## [Exercise goal]
From the entries below, output the line with "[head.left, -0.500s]" and each following line up to and including the line with "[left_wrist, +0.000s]", exactly as written.

Provided records Block Start

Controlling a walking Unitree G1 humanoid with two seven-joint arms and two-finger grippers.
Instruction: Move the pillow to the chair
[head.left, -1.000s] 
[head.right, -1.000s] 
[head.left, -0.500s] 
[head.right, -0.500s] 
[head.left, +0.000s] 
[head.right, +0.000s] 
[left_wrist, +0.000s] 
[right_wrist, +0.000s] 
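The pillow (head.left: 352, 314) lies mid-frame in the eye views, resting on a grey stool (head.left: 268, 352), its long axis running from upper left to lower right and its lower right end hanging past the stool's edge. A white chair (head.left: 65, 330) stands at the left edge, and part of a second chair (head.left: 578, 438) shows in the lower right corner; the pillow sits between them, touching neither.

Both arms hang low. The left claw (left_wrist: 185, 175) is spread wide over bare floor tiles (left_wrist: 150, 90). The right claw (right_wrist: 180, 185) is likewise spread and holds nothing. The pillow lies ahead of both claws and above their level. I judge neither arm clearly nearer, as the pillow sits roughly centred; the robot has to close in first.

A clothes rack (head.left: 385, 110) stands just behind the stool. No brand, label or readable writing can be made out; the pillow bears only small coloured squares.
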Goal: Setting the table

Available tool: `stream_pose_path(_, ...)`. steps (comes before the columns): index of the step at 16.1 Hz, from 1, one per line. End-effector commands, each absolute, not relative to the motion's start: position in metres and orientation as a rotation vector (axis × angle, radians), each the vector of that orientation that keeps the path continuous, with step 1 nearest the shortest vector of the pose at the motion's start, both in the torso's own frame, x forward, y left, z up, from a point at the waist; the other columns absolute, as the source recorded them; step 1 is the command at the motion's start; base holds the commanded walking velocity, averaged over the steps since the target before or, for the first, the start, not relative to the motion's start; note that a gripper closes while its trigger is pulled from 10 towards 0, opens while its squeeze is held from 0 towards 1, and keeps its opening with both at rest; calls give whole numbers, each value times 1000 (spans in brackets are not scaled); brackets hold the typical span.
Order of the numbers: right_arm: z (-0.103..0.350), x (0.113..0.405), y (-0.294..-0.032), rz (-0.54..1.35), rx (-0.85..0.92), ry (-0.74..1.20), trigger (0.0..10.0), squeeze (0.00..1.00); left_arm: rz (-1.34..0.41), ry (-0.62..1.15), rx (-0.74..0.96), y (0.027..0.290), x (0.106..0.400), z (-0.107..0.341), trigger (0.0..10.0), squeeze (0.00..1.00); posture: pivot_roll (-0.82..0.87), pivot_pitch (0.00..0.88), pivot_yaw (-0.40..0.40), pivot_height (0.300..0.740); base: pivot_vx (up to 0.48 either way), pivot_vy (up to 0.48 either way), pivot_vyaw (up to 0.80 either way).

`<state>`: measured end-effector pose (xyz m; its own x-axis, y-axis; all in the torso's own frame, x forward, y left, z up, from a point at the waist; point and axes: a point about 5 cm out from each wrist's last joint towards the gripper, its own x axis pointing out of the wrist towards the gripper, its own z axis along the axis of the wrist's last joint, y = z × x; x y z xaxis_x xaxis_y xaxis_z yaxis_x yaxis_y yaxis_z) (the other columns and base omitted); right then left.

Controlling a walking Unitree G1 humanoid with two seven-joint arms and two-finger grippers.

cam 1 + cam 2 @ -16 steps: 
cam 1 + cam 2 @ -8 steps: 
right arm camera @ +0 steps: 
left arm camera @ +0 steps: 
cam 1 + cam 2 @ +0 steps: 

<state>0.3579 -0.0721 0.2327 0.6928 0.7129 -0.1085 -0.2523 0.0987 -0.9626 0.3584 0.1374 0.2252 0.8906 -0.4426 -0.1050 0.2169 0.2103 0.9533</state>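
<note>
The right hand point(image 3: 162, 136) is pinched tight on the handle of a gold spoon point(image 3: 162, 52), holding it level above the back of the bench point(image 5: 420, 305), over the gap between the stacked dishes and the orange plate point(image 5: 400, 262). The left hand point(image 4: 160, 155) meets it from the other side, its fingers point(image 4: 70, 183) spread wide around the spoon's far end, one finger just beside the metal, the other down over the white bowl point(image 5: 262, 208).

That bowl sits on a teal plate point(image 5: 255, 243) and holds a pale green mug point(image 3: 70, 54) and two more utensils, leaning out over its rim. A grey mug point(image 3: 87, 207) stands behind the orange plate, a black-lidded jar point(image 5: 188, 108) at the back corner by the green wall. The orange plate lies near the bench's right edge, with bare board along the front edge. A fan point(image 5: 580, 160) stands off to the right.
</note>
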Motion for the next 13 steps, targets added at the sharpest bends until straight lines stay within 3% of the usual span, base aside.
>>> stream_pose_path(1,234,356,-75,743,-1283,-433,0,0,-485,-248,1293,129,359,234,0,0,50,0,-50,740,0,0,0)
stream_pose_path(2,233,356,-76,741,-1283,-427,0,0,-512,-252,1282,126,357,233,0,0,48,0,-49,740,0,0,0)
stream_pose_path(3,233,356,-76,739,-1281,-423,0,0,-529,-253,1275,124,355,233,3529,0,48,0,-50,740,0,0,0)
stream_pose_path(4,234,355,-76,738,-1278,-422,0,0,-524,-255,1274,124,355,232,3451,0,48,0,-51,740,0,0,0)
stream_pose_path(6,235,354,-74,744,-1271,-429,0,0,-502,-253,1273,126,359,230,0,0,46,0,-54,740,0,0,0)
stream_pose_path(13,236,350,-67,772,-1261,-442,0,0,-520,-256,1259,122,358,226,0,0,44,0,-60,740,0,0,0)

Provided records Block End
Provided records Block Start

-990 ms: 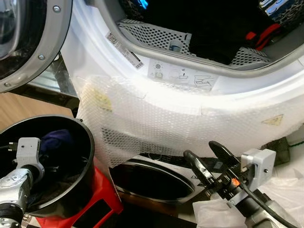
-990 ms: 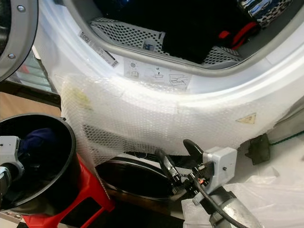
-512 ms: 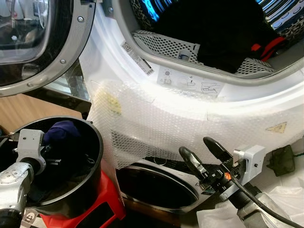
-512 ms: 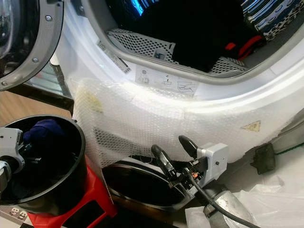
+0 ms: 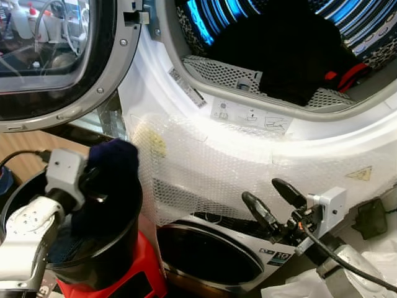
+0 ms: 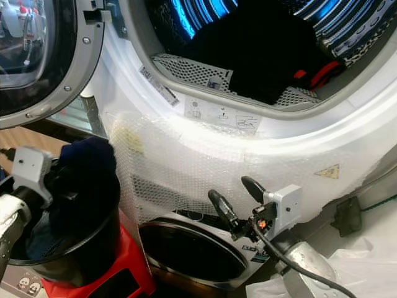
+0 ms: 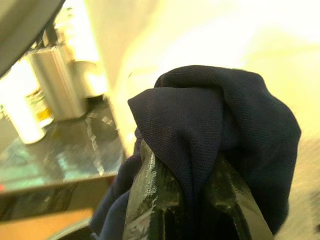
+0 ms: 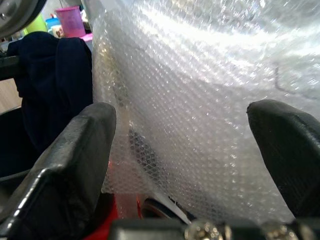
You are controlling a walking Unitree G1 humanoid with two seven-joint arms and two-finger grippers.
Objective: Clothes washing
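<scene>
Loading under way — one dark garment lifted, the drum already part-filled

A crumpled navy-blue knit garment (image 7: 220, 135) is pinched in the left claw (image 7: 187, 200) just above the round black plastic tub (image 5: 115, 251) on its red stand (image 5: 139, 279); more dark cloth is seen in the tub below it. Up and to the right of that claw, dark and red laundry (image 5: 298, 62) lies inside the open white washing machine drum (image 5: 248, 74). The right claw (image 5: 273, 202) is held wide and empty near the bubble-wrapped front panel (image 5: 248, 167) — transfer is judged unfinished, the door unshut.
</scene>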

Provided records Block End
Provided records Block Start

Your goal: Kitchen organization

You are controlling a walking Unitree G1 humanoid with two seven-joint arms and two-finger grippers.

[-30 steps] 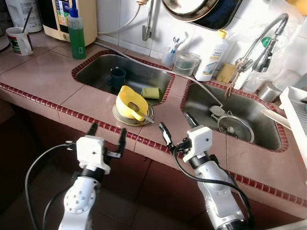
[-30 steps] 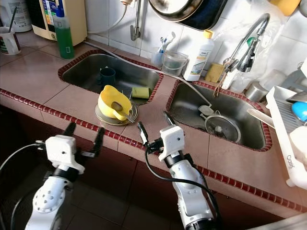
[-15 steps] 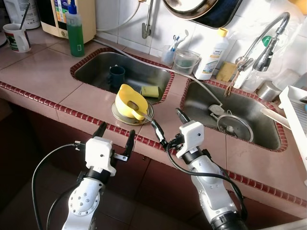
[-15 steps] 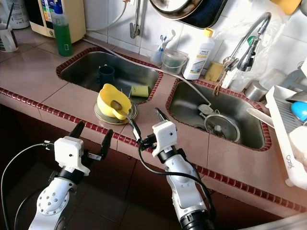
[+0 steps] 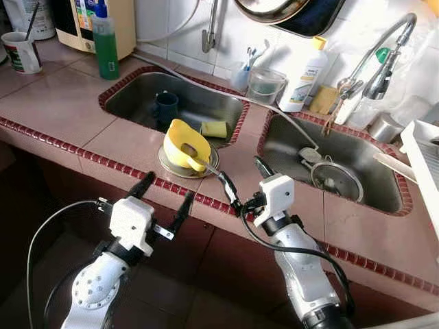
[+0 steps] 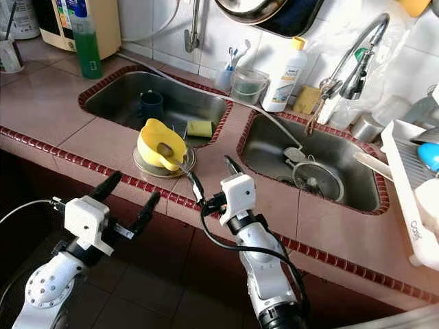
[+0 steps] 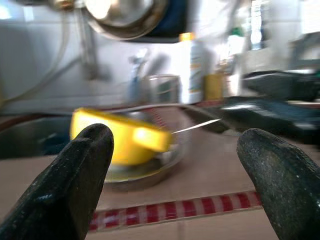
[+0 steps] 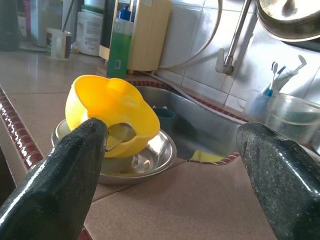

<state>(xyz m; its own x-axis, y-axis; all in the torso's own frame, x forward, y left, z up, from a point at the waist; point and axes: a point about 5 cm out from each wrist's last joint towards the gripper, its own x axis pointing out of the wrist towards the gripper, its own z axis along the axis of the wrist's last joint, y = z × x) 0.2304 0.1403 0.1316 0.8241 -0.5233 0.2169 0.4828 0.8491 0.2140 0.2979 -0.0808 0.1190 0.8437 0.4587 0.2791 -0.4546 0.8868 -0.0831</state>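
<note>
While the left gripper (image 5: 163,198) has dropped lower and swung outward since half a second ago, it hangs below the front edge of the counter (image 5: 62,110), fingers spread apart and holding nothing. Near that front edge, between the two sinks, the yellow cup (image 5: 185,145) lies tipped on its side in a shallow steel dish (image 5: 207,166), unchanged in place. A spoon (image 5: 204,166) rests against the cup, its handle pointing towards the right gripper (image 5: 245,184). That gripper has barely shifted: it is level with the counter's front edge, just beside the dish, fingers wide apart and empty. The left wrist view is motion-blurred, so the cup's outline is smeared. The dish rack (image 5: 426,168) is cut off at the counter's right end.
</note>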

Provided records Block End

## [Exercise result]
[head.left, -0.500s] 
[head.right, -0.500s] 
[head.left, +0.000s] 
[head.right, +0.000s] 
[left_wrist, +0.000s] 

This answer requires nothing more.